Au sortir de la salle, d’autres œuvres attirent le regard, disséminées parmi les saris richement tissés et brochés d’or ou d’argent, et les lourds bijoux indiens du 19e siècle. Dans la longue pièce, dédiée aux bronzes et cuivres népalais, le visiteur se laisse surprendre en souriant par un étonnant personnage aux allures de ballerine improbable. Vêtue de tulle rouge, sa tête évoque celle d’une souris, puis celle d’un bélier, elle porte un anneau dans le nez, son buste est recouvert des coquillages devenus familiers. « Elle comporte aussi des cornes de bisons noirs d’Amérique et des calebasses kenyanes. Cette œuvre contient des références à l’Occident comme à l’Orient. » Un peu plus loin, comme déposées là en présent à la divinité représentée par le masque népalais du 16e siècle accroché au mur, deux sculptures intitulées Bone flower. De l’une émane une lumière bleutée, de l’autre un halo vert.

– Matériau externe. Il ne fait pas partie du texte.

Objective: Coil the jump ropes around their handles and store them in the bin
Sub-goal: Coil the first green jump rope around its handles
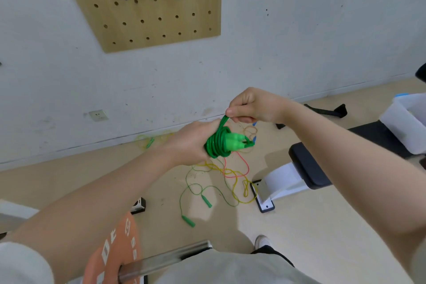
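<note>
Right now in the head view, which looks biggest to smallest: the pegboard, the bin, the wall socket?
1. pegboard
2. bin, though cut off by the frame edge and nearer the camera, so its true size is unsure
3. wall socket

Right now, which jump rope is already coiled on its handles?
The green jump rope held in the left hand, its end loop pinched by the right hand. The other green rope lies loose on the floor.

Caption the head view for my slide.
Left hand holds green coiled jump rope; right hand pinches its end.
</note>
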A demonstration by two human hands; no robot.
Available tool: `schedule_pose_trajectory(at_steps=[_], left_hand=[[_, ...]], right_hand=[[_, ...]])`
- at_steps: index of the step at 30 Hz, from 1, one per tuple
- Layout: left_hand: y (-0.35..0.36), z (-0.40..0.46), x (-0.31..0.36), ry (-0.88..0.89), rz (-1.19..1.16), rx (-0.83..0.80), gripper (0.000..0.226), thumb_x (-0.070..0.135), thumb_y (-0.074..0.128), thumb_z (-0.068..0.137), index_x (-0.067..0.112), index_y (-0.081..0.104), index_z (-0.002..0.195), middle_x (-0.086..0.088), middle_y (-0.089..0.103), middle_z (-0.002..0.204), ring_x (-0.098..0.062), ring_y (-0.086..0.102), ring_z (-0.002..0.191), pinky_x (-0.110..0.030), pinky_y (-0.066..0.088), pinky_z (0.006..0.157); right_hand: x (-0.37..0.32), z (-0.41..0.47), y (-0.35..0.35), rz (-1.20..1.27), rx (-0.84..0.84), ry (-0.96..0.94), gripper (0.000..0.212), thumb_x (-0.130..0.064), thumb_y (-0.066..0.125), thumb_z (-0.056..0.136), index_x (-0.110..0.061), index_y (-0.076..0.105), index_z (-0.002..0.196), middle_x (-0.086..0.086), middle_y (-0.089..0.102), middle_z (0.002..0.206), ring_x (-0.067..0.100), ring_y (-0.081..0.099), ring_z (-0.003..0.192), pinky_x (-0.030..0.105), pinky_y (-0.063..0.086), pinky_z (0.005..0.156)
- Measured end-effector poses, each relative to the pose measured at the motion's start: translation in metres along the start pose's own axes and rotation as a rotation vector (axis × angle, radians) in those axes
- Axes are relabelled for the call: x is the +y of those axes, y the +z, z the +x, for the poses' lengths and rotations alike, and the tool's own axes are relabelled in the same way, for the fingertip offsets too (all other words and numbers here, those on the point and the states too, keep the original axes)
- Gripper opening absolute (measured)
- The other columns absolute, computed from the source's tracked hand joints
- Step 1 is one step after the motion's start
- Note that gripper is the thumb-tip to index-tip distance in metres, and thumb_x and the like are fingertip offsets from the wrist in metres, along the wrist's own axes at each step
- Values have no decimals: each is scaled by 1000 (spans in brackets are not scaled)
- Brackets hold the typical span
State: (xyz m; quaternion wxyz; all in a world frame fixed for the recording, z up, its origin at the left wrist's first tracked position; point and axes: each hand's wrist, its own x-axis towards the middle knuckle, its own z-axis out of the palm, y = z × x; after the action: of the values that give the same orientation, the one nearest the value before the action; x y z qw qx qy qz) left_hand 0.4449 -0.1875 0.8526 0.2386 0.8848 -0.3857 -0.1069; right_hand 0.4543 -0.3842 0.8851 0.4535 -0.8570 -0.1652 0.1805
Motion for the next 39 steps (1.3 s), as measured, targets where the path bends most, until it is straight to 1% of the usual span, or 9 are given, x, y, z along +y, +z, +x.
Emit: schedule_pose_trajectory(at_steps=[3,7,10,15,22,27,32,35,39], left_hand=[[5,0,-4,-75,-181,146,56,17,74,76,17,49,126,-2,66,103,-22,61,93,-27,40,73],[14,-4,2,-86,-593,221,72,-3,70,75,37,38,126,-3,60,99,-8,58,84,-14,43,76],[23,-2,0,-117,-741,288,66,-20,64,70,23,48,116,3,56,102,6,55,83,-9,45,73],[25,3,-11,-320,-863,335,62,-27,59,65,17,52,109,-5,59,87,-17,55,73,-22,46,54],[27,2,-6,-342,-1089,168,43,-22,60,68,12,55,95,-7,64,71,-19,60,64,-28,47,56],[29,-7,-5,-282,-1211,25,25,-5,59,62,0,56,86,-8,63,68,-18,54,55,-27,47,58],[27,-9,-3,-225,-1180,-22,18,-2,60,63,-2,57,81,-11,60,68,-19,54,57,-30,46,62],[29,-10,-1,-239,-1157,-7,18,-1,61,63,0,58,81,-8,62,66,-19,55,59,-29,47,60],[29,-8,2,-208,-1124,20,17,-1,61,63,2,59,79,-6,63,68,-19,55,59,-30,47,61]], right_hand=[[18,2,17,186,124,14,38,-19,53,93,-18,54,56,4,34,51,9,26,43,18,22,42],[28,2,41,309,240,45,40,-8,47,95,-17,52,56,-2,37,48,7,28,44,18,22,45],[28,-4,53,99,266,72,45,-8,38,98,-20,36,54,-11,35,36,3,29,35,17,25,44],[13,-13,53,-186,249,139,26,-12,39,98,-6,55,79,-5,56,59,-4,49,40,12,36,48],[-2,-27,50,62,515,139,9,-9,52,90,-14,56,84,4,65,62,13,58,48,27,48,54],[-5,-41,43,271,361,1,12,-3,60,87,-14,55,85,4,65,65,16,60,57,19,50,55],[3,-43,38,165,483,-18,24,-10,62,87,-21,55,67,-7,46,50,3,37,45,17,31,49],[-1,-45,38,157,415,7,17,-9,60,89,-15,60,73,-12,49,46,0,44,43,7,32,47],[0,-43,41,313,454,41,15,-7,58,90,-18,55,80,-2,49,54,8,47,43,12,31,40]])
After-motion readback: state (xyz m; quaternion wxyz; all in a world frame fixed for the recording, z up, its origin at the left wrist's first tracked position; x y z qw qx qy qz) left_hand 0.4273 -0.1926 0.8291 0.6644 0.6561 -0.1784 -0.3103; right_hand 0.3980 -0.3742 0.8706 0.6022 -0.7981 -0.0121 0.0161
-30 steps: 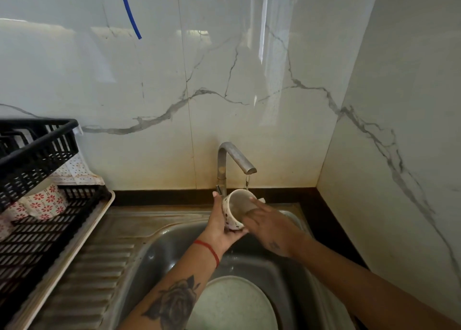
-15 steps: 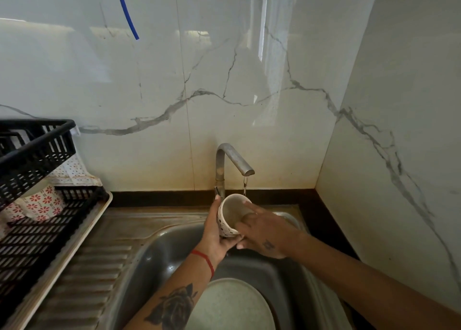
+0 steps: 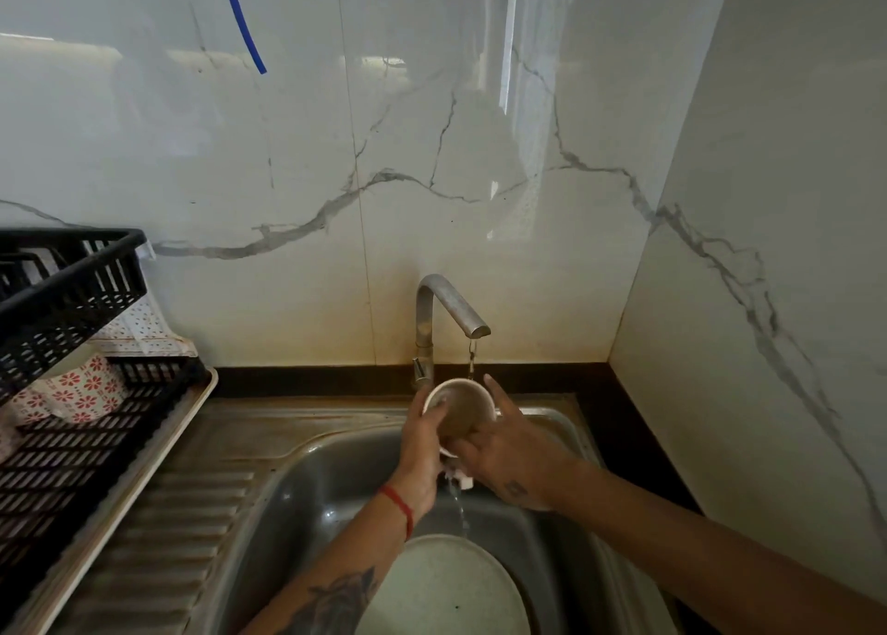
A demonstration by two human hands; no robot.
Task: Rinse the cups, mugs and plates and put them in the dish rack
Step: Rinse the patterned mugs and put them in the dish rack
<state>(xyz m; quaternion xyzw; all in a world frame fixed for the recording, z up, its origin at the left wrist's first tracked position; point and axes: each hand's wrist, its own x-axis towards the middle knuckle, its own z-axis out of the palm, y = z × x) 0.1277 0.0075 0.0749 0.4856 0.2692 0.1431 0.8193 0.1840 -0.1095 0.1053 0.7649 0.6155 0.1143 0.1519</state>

Une volée de marches mène à un dragon plus sympathique qu’inquiétant (The world as burnt fruit […], 2009), au ramage de plumes et de verre. Bien calé entre ses longues mâchoires, un globe terrestre semble attendre son sort. Revient alors à l’esprit l’image de cette mappemonde aperçue en début de parcours à l’intérieur du petit palais rose. Un sentiment d’harmonieuse évidence s’impose doucement. « Mon art prend sa forme en agrégeant des parapluie chinois mis en scène conjointement à des instruments de musique africains, des meubles anciens, des produits naturels, d’autres artisanaux ou manufacturés, des souvenirs ethnographiques, des ornements sacrés ou des objets quotidiens mêlant industrie de la mode à celle du tourisme, des monuments architecturaux, l’absurde et le sérieux pour forcer une sortie soudaine du rire. Tout ceci alimenterait le flux de toutes les rivières créant un delta culturel riche qui, de sa magie, provoquerait le grand saut acrobatique en la foi humaine. » Et le visiteur, conquis, de s’éloigner plongé dans des rêveries emplies de nouveaux espoirs humanistes.